With an innate flair for the dramatic, Cooper enlisted magician James Randi to come up with the new stunt (“I can tell you this because people know that I don’t get hung every night,” Cooper says, not wanting to defy the magician’s code of secrecy). In the middle of the show, there would be a gallows set up so Cooper could pretend to be executed via hanging. He’d wear a harness tethered to the rafters by a thick piano wire that kept the noose an inch above his neck. It worked perfectly for years — until that night in England.

“Everything has its stress limit and after doing so many shows, I never thought about changing the wire. You know, I figured it’ll last forever,” he says. “The wire snaps. I could hear the rope hit my chin and in an instant I flipped my head back. That must’ve been a fraction of a second because if it caught my chin it would have been a different result. It went over my neck and gave me a pretty good burn. I went down to the floor and pretty much blacked out.”

Ever the professional, Cooper still played the gig and continued with a new, stronger piano wire for his hangings because he didn’t want to abandon a routine that popped with his audiences (The new guillotine now stops six inches above his head instead of 12, but could still kill him if the failsafe doesn’t kick in.)

Though Cooper knows when a bit takes too long — an electric chair segment was once abandoned because he sensed that the audience was getting bored — he’s never scrapped a stunt because of the danger. In fact, when the band was younger, they’d reenact West Side Story fight scenes with real switchblades. Why not use props? “That would be treason,” he says. “It would not be Alice Cooper to use a rubber knife.”

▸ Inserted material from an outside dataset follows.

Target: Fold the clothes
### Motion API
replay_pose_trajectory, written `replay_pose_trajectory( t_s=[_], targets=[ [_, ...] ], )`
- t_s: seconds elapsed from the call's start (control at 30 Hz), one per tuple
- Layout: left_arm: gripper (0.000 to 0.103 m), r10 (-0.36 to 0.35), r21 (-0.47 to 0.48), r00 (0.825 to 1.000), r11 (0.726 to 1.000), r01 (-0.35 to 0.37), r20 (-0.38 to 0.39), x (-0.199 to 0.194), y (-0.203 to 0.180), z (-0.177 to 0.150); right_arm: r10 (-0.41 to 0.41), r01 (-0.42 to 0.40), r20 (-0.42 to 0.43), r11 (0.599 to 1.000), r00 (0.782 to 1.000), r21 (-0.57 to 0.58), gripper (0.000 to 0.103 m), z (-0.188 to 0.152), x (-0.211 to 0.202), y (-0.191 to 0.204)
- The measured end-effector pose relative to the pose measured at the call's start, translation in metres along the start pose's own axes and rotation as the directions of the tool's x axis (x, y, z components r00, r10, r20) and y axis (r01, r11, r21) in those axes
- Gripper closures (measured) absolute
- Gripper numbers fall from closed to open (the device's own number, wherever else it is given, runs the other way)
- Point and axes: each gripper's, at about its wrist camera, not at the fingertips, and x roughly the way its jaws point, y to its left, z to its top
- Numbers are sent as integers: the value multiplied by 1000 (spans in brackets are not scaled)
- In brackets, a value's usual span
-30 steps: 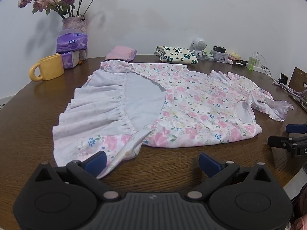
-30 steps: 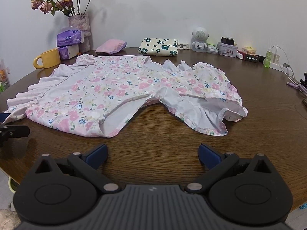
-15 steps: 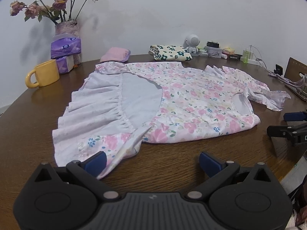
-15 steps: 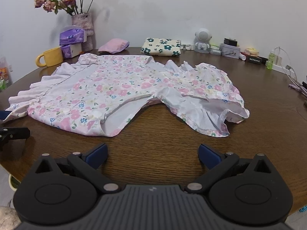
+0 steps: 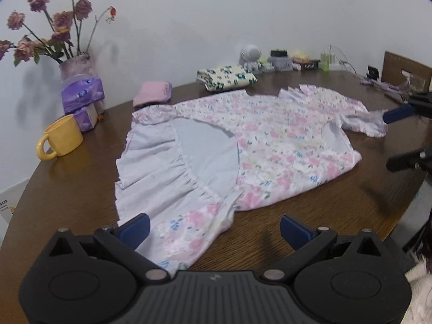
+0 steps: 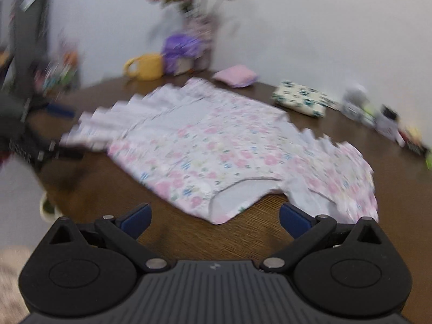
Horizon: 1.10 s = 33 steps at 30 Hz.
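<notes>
A pink floral dress (image 5: 270,148) lies spread flat on the round brown table (image 5: 81,189), its pale lining and ruffled hem turned up on the left. My left gripper (image 5: 214,228) is open low over the near hem corner, which lies between its fingers by the left one. At the right edge my right gripper (image 5: 399,137) stands open next to the ruffled sleeve (image 5: 372,124). The right wrist view is blurred: the dress (image 6: 216,156) fills the middle, my right gripper (image 6: 215,218) is open with nothing held, and the left gripper (image 6: 64,132) shows at the left by the hem.
A yellow mug (image 5: 60,137), purple tissue packs (image 5: 81,94) and a vase of flowers (image 5: 73,64) stand at the back left. A folded pink cloth (image 5: 152,94), a folded floral cloth (image 5: 226,77), a white figurine (image 5: 251,56) and cables (image 5: 378,81) line the back.
The left gripper has moved forward over the hem corner. The right gripper has swung quickly, its view now blurred and turned, and it sits closer to the sleeve. Both stay open.
</notes>
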Motion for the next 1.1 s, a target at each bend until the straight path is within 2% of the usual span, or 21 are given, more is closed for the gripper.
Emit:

It’s not necessarily a creed, but Cooper always has a message to his new bandmates: “You’re going to get paid, you’re going to see the world, and you’re going to get stitches,” he says, which ties into the inherent comedy of a live rock show. “I have one guy who says, ‘I’m clumsy. What if I fall over my amp?’ I say, ‘No such thing as a mistake on stage. If you fall over the amp, get up. Four songs later, fall over your amp again, then five or six songs later, fall over your amp again. The audience thinks all of that’s rehearsed. Now it’s not a mistake. These are Vaudeville tricks. They work.”